Are the Turks ready to be part of Europe? Brussels says no but Kylie says yes
If it’s not about religion, which Brussels unconvincingly insists it isn’t, then what’s Europe’s problem with Turkey? It’s not as if Turks don’t know capitalism, which is more than can be said for EU newbies like Romania, Bulgaria and — whoops, who’s that in IMF intensive care? — Hungary. Turks, Ottoman or Byzantine, were enthusiastic accumulators of lucre long before European manners determined it was filthy. Literally straddling Europe and Asia, Istanbul’s status as an international business centre is measured in millennia. Today, 75 per cent of Turkey’s trade is with Europe, whose banks control around 40 per cent of the country’s banking assets, having arrived after the financial crisis of 2001. That recovery cleansed and energised Turkey, making its financial systems, well, more European, though minus the subprime exposure. ‘The EU should have Turkey as a new member because it will add excitement and growth,’ insisted Suzan Sabanci Dinçer, the stylish 42-year-old chair of her family’s Akbank, one of Turkey’s big four private banks. ‘The big EU powers are slowing down. The world is shifting from West to East, and the EU needs an emerging market within its borders.’ Istanbul’s resident billionaire quotient is up there with Hong Kong, LA and Tokyo; it’s only the oligarchs that lift London’s tycoon tally above Istanbul’s. Turkey boasts a robust democracy informed by a vibrant media. What’s not to like, Senhor Barroso?
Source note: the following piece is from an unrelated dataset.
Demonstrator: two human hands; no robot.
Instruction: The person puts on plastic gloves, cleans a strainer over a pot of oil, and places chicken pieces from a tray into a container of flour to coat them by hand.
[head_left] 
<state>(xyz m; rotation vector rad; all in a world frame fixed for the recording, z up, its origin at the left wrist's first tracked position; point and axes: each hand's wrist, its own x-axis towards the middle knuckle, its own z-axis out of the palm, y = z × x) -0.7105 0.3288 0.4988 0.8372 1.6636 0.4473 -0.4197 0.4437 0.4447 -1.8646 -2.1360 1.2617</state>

It doesn’t feel much like Brussels deep in the heart of Fatih, a so-called ‘religious’ neighbourhood of Istanbul. Few foreigners venture here but I went in search of dervishes, real ones, not the phonies who whirl for tourists at Topkapi. I was seeking something different to the throng of sharp-suited financiers and their arm-candy downtown. I was led to a cheerful backstreet Sufi mosque. Atatürk banned Sufism, believing its mystic rituals were too Eastern and backward, inhibiting Turkey’s post-Ottoman modernisation. But it’s still practised underground and as a dozen young men in flowing kaftans whirled, I wondered how Atatürk would regard the rapt audience of European Sufi devotees, the women all tightly scarved.